Catalyst 3750 – Are they really that bad?

Over the past few years I have seen many comments in the blogosphere questioning the reliability of the Catalyst 3750 platform. I believe Ethan Banks (@ecbanks) has posted on this in the past and more recently Aaron Conaway (@aconaway). I thought I’d post my experiences over the past 4-5 years managing ~40x 3750 switch stacks composed of 2-5 switches without a single stack failure in production operation (we did have one stack member die due to lightning strike and the rest of the stack continued to function).

I will qualify that all of these stacks are in a relatively static physical installations but many of them have been subjected to temperature ranges of 22C to 30C (72f – 86f for the American folk). They aren’t configured with any advanced features, only routing/switching/access-lists and weren’t running bleeding edge IOS (mostly c3750-i5-mz.122-20.SE). Most of these stacks were at the edge delivering Ethernet services in a residential environment and not in the core or data center.

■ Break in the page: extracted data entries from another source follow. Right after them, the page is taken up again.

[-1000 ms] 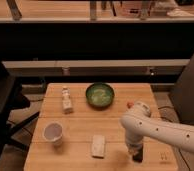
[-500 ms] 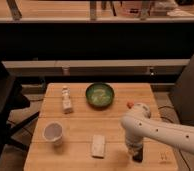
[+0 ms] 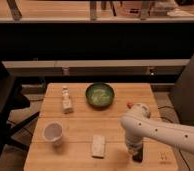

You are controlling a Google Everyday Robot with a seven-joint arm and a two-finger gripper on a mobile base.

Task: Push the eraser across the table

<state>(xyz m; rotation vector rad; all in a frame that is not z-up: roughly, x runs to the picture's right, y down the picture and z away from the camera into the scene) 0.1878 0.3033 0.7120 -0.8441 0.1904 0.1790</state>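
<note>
Gripper: the gripper points down at the table in the lower right of the frame, at the end of a white arm that comes in from the right edge.
Gripper's state: cannot tell how wide it stands, or whether it has hold of anything.
Eraser: the eraser shows only as a small dark shape on the wood right at the gripper's lower end; where one ends and the other begins cannot be told.
Pale block: the pale block lies flat, lower centre, left of the gripper and apart from it.
White cup: the white cup stands upright, lower left.
Green bowl: the green bowl sits upper centre.
Small bottle: the small bottle stands upright, left of the bowl; any label is too small to read.
Writing: a small dark mark sits on the wood near the lower right corner, unreadable.
</note>
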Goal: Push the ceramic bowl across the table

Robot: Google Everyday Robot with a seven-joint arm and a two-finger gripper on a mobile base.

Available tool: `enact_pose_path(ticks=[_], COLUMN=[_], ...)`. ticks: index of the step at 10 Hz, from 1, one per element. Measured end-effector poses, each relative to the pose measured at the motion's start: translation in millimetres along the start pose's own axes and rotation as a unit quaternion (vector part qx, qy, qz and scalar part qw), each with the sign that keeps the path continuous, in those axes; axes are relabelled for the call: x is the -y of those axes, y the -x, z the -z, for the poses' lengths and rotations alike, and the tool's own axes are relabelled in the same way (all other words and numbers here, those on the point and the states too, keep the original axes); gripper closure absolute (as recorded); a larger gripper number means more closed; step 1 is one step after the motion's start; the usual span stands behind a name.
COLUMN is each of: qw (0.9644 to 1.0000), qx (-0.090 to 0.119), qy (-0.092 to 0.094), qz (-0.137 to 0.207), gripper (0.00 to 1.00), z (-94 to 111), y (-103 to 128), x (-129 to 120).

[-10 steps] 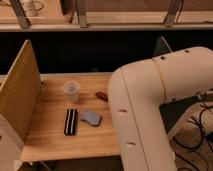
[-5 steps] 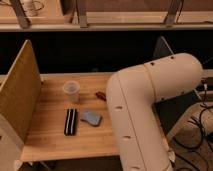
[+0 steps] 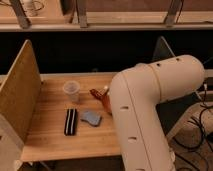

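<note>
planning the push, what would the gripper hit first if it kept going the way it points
Probably the ceramic bowl: the gripper, mostly hidden behind the arm, shows only a pale tip at the bowl's rim. Its exact heading is unclear.

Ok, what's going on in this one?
A one-armed robot is working at a wooden table. Its big white arm reaches over the table and covers most of the reddish-brown bowl; only the bowl's edge and handle stub show. The gripper is hidden behind the arm, so contact with the bowl can't be confirmed. A cup, a blue-grey pad and a black striped block sit beside the bowl.
</note>
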Motion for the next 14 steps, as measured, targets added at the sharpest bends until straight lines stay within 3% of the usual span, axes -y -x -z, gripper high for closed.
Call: enact_pose_path(ticks=[2, 6, 8, 10, 11, 13, 14], qw=[0.9993, 0.9993, 0.9996, 0.9953, 0.9919, 0.9896, 0.9911], qx=[0.018, 0.018, 0.026, 0.063, 0.076, 0.083, 0.077], qy=[0.024, 0.022, 0.001, -0.067, -0.091, -0.102, -0.095], qz=[0.023, 0.024, 0.011, -0.030, -0.046, -0.057, -0.053], gripper=[1.00, 1.00, 1.00, 1.00, 1.00, 1.00, 1.00], z=[10.5, 10.9, 16.6, 50.5, 62.8, 60.6, 47.7], y=[10.7, 11.0, 15.0, 33.9, 40.8, 48.7, 48.3], x=[-20.3, -19.7, -0.2, 62.5, 83.7, 86.6, 73.5])
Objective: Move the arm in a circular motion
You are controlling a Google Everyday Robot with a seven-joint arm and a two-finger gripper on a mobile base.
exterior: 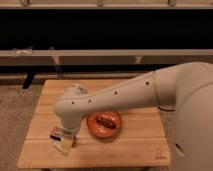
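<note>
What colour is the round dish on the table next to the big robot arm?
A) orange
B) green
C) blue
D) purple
A: the round dish on the wooden table is plainly orange. It lies just under the arm. The gripper is low at the arm's tip, beside the dish, over some small packets near the table's front edge.

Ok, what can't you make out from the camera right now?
Camera view:
The gripper: low over the table's front left, mostly hidden under the arm's wrist.
The small packets beneath it: too blurred to identify.
The white thing behind the arm: mostly hidden by it.
The orange bowl: far rim covered by the arm, contents blurred.
The arm's base: cut off by the right edge.
</note>
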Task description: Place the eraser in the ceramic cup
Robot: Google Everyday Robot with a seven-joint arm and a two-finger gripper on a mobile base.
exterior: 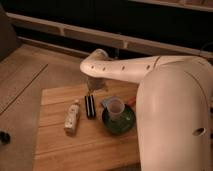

I will also add that I think both Ethan and Aaron are awesome engineers that I respect greatly and I’m and avid reader of their blogs, my experience with the 3750 just hasn’t been the same as they have described. Perhaps some of my anally retentive practices in deploying these switches has minimised the occurrence of failure.

PUT THE STACK CABLES IN PROPERLY

The stack cable is heavy with quite a relatively shallow connector; you should install this in the same way you would change a tire. I seat the connector and hand screw the cable in until it is firm and then use a flat head screwdriver a few turns on each side at a time until the cable is fully screwed in.

When provisioning a new stack I always screw all the stack cables in first and then power on the switches.

SYNCHRONISE YOUR IOS

Install the same IOS on a new stack member as the rest of the stack before installing using the archive command.

Switch#archive download-sw tftp://x.x.x.x/c3750-i5-mz.122-20.SE.tar

PROVISION NEW SWITCHES BEFORE HAND

Provision new switches on the stack before installing. I also configure the new switch with the appropriate switch number.

Switch(conf)#switch x renumber y

RIG THE ELECTION

Use the switch x priority command to rig the election on all switches. Highest priority wins the stack election.

I usually want switch 1 to be the master so give it a priority of 15 descending that number with each subsequent switch

Switch(conf)#switch 1 priority 15
SYNCHRONISE CONFIG

Manually drop the config of the switch onto new stack members before adding them too the stack. I know you don’t technically have to do this I just like removing all chances of error.

FINAL VERDICT

I think 3750’s are a great switch which in my experience have been rock solid performers. I would recommend them on the edge of anyone’s network, the ability to grow capacity as needed and distributed fault tolerance are big pluses. Would I use them in a data center? Probably not. I would also suggest that if you required a stack size of 4-5 switches off the bat then a 4500 would probably be a better option for cost vs features/performance.

Advertisements

11 thoughts on “Catalyst 3750 – Are they really that bad?

  1. Pingback: Aaron's Worthless Words » Blog Archive » Catalyst 3750s – Bad Luck with a Cisco Logo

  2. I agree that generally speaking, the 3750 stacks are fine. I’ve also heard that most of the issues that we ran into with our 3750 stackwise ports causing flapping stack adjacencies (manufactured in early 2006) were worked out in later production runs.

    My big remaining complaint is that it’s usually impossible to upgrade the IOS on stack members, without ultimately having to reload the entire stack to get the stack back in order. The stackwise tolerance for revision mismatches is ridiculously low.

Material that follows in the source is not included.